For instance, an information security specialist at a very large bank answered, “no” to the question, “Do you have a formal security program in place?” Having met the fellow previously I called him to ask why he answered “no” when I knew they had all the policies and procedures in place and then some. His response: “We don’t have ‘a’ formal security policy, we actually have three, one for headquarters, one for the ATM’s and one for the branches.”
In another instance, when asked if backup tapes were “always” stored offsite, the IT respondent answered “no.” Upon further investigation it was discovered that three years earlier, during a statewide blizzard, the company had been unable to ship the tapes offsite.
Pricing and underwriting a cyber policy sometimes doesn’t make sense.
Another challenge with cyber applications is endemic to the rating methodology itself. The largest share of the loss dollars paid by carriers has been to satisfy the state notification laws. These require that notification be given to individuals where their personal identifiable information (PII) may have been compromised. Therefore, the insurers should be rating off the real exposure – the amount of PII an insured maintains.
Instead, however, insurance carriers typically use revenues as a rating basis. This may or may not have a relation to the real exposure to loss. There is a tremendous difference in exposure, for instance, between a hospital and a manufacturer with the same revenue. This is analogous to rating property insurance off revenues. It makes a big difference in the property insurance if the organization leases or owns the building.
In any event, insurance underwriters are now trying to ferret out the true amount of PII maintained by the prospect and rate the account based on the real exposure. Some applications are now specifically asking this question. This is a difficult number to obtain for most organizations, but one that will go a long way to reducing the cost of cyber insurance, even if it is only an estimate.
How do you overcome obstacles in completion of a cyber application?
So how do you break past the obstacles of completing a cyber application? The easiest answer is – You don’t! With cyber coverage, it is not unusual to approach a few carriers for a ballpark figure prior to completing an application. Typically, a good, experienced underwriter can give a relatively accurate estimate of the terms, including cost based on a website review and revenue.

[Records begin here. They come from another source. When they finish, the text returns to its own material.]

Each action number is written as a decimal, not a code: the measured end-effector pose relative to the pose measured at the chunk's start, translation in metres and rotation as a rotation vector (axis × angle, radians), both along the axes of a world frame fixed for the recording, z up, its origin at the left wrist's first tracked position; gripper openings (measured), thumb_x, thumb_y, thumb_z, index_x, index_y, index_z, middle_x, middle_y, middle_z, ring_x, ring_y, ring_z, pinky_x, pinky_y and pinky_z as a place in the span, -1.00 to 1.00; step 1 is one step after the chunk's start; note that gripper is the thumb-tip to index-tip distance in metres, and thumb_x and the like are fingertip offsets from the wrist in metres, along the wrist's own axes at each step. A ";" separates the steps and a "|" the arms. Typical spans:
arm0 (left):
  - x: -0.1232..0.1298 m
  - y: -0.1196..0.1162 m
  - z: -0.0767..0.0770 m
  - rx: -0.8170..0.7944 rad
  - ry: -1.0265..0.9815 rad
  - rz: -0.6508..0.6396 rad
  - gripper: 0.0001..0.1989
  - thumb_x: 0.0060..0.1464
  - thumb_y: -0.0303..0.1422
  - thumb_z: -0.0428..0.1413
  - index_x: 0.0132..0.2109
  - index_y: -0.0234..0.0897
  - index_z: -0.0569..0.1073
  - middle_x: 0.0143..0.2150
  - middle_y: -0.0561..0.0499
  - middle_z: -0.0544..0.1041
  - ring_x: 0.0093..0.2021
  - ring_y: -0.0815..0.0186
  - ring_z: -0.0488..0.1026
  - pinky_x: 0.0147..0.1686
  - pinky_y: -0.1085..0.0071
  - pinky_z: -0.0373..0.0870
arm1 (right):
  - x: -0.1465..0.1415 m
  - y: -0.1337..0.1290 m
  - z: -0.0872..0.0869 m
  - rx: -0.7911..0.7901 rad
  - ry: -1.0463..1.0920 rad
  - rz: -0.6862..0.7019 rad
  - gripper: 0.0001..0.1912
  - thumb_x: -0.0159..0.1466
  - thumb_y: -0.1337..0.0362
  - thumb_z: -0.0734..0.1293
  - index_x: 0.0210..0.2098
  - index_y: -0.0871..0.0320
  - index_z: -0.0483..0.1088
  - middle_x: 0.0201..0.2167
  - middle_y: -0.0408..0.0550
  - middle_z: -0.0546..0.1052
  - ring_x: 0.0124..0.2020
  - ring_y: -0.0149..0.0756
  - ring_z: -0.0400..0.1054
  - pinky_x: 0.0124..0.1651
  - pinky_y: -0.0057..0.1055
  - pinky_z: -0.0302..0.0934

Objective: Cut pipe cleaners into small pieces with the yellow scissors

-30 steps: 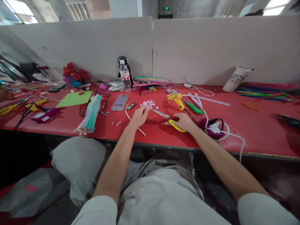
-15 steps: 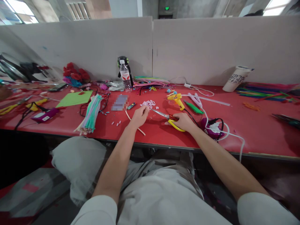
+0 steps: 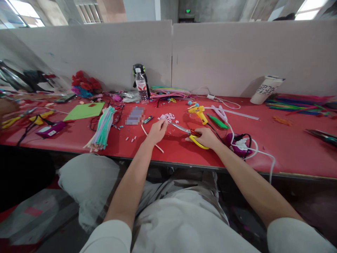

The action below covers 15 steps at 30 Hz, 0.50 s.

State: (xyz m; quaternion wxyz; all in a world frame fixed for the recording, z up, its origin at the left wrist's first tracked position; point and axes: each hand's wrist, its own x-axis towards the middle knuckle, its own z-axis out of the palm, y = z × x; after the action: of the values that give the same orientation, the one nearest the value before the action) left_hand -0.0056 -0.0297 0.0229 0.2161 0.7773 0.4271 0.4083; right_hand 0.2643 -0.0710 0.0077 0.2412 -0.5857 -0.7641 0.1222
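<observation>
My right hand [image 3: 206,137] is wrapped round the yellow and red handles of the scissors [image 3: 184,130], whose blades point left. The blade tips reach close to my left hand [image 3: 158,130], which is closed in a pinch; what it grips is too small to make out. Just beyond its fingertips lies a pile of short pink pieces [image 3: 169,117] on the red table [image 3: 179,151]. A thin cream stem [image 3: 159,148] passes under or behind my left hand. A few more pink pieces [image 3: 132,140] lie to its left.
A yellow glue gun [image 3: 200,115], a green leaf shape [image 3: 218,121] and a purple power block [image 3: 238,147] with cables are to the right. A bundle of pipe cleaners [image 3: 103,128], a cutter [image 3: 147,119] and a bottle [image 3: 141,88] stand or lie left. A cup [image 3: 266,90] leans back right.
</observation>
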 end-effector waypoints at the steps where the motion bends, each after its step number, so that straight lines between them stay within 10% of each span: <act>1: 0.000 0.000 0.000 0.001 -0.004 -0.003 -0.64 0.34 -0.16 -0.13 -0.39 -0.24 0.28 -0.48 0.05 0.35 -0.45 0.36 0.29 -0.40 0.40 0.18 | 0.000 0.001 0.000 -0.003 -0.003 -0.007 -0.38 0.02 -0.31 0.35 -0.62 0.13 0.19 -0.66 -0.21 0.22 -0.57 -0.43 0.03 -0.50 -0.39 -0.15; 15: -0.001 0.001 -0.001 0.006 0.018 0.029 -0.63 0.34 -0.18 -0.17 -0.41 -0.23 0.22 -0.50 0.05 0.32 -0.47 0.36 0.26 -0.41 0.40 0.14 | -0.001 -0.005 0.004 0.010 0.021 0.004 -0.38 0.03 -0.30 0.35 -0.59 0.12 0.15 -0.64 -0.21 0.23 -0.56 -0.43 0.04 -0.48 -0.40 -0.13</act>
State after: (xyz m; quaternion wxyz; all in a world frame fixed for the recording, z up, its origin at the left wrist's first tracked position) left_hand -0.0061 -0.0285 0.0220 0.2037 0.7754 0.4390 0.4056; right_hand 0.2633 -0.0764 0.0120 0.2517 -0.5815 -0.7634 0.1251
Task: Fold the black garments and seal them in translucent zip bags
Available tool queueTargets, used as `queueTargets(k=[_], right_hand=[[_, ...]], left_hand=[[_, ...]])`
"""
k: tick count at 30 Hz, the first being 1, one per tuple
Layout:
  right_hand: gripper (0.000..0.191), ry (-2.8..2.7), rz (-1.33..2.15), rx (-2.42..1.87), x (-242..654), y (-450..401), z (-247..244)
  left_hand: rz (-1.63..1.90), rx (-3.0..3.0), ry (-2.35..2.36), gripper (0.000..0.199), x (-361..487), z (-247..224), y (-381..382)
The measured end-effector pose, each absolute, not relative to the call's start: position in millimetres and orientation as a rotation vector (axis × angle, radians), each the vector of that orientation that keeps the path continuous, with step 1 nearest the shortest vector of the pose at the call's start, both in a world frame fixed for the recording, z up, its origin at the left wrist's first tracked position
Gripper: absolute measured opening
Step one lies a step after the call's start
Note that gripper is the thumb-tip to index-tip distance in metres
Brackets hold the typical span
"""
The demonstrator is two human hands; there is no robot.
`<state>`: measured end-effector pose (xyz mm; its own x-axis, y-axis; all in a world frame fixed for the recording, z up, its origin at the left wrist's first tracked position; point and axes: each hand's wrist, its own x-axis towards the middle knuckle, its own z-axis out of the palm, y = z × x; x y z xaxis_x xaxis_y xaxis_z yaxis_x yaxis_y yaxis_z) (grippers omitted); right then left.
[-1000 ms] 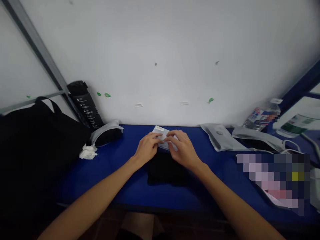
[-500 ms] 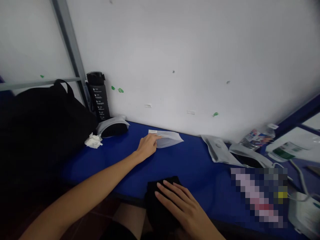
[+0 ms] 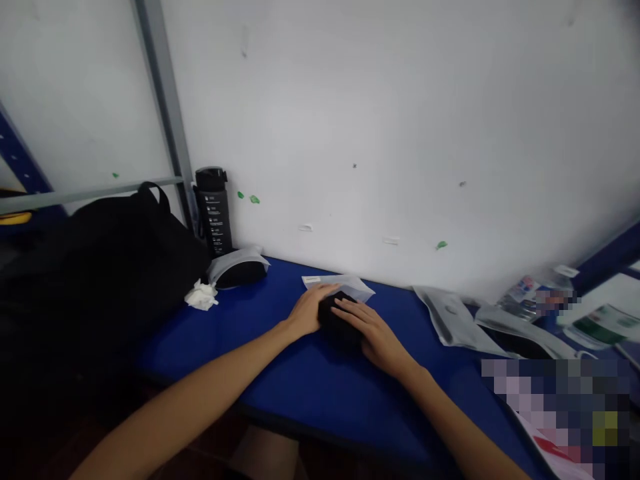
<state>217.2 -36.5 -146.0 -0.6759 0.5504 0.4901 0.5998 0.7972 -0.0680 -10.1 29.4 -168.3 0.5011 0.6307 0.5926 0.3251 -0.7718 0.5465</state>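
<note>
A folded black cloth bundle (image 3: 340, 320) is at the mouth of a translucent white pouch (image 3: 354, 285) on the blue table. My right hand (image 3: 374, 333) is wrapped over the bundle's right side, fingers on its top. On the left, my left hand (image 3: 309, 312) is beside the bundle, its fingers at the pouch's opening; the fingertips are partly hidden behind the black cloth, and whether they pinch the pouch's edge is hard to make out.
A black bag (image 3: 125, 267), crumpled tissue (image 3: 202, 295), black bottle (image 3: 214, 217) and filled pouch (image 3: 243, 270) stand left. More pouches (image 3: 447, 320), a clear bottle (image 3: 537, 293) and a green-labelled container (image 3: 603, 325) lie right. A white wall (image 3: 340, 113) rises behind the blue table (image 3: 300, 387).
My right hand has carried the black bundle from the table's front edge up to the pouch. My left hand has stayed at the pouch. The camera view has shifted slightly.
</note>
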Motion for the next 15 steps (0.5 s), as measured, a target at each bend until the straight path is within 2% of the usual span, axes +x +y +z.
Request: queueTargets(k=[3, 7, 12, 15], right_hand=[[0.101, -2.478, -0.085, -0.929, 228.3, -33.2, -155.4], [0.089, -2.434, -0.225, -1.228, 214.3, -37.2, -147.7], [0.063, -2.349, -0.323, -1.805, 169.7, -19.9, -130.5], [0.051, -2.286, -0.317, -1.911, 148.3, 2.8, -129.2]], left_hand=[[1.028, 2.502, 0.896, 0.078, -4.9, -161.1, 22.9], [0.974, 2.550, 0.987, 0.091, -0.1, -152.7, 12.4], [1.057, 2.610, 0.933, 0.085, 2.3, -150.4, 12.4], [1.103, 2.610, 0.889, 0.086, 0.5, -153.2, 18.7]])
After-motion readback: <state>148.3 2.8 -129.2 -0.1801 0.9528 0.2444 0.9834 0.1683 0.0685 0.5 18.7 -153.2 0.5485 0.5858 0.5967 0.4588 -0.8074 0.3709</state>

In this way, cyber, which in most cases may be a new coverage, can be presented in conjunction with other coverages such as the Property and Casualty or the Directors and Officers renewal proposals. The insured can then make a determination as to whether they are interested in purchasing the coverage at that estimated price without the hassle of completing an application.
The second answer as to how you overcome these obstacles relates to the pervasiveness of the problem cyber coverage addresses. Privacyrights.org or dbloss.org can be checked for past cyber losses (and great claims examples), or you can open your daily newspaper and often see a report on the most recent cyber event. It is prudent for any organization to make an informed business decision as to whether to purchase this coverage.
Even the SEC’s Division of Corporation Finance has issued guidance for the disclosure of cyber security risks and cyber incidents in SEC filings. So, although troublesome, it is now time for organizations to consider cyber coverage, which to get bindable terms, requires an application.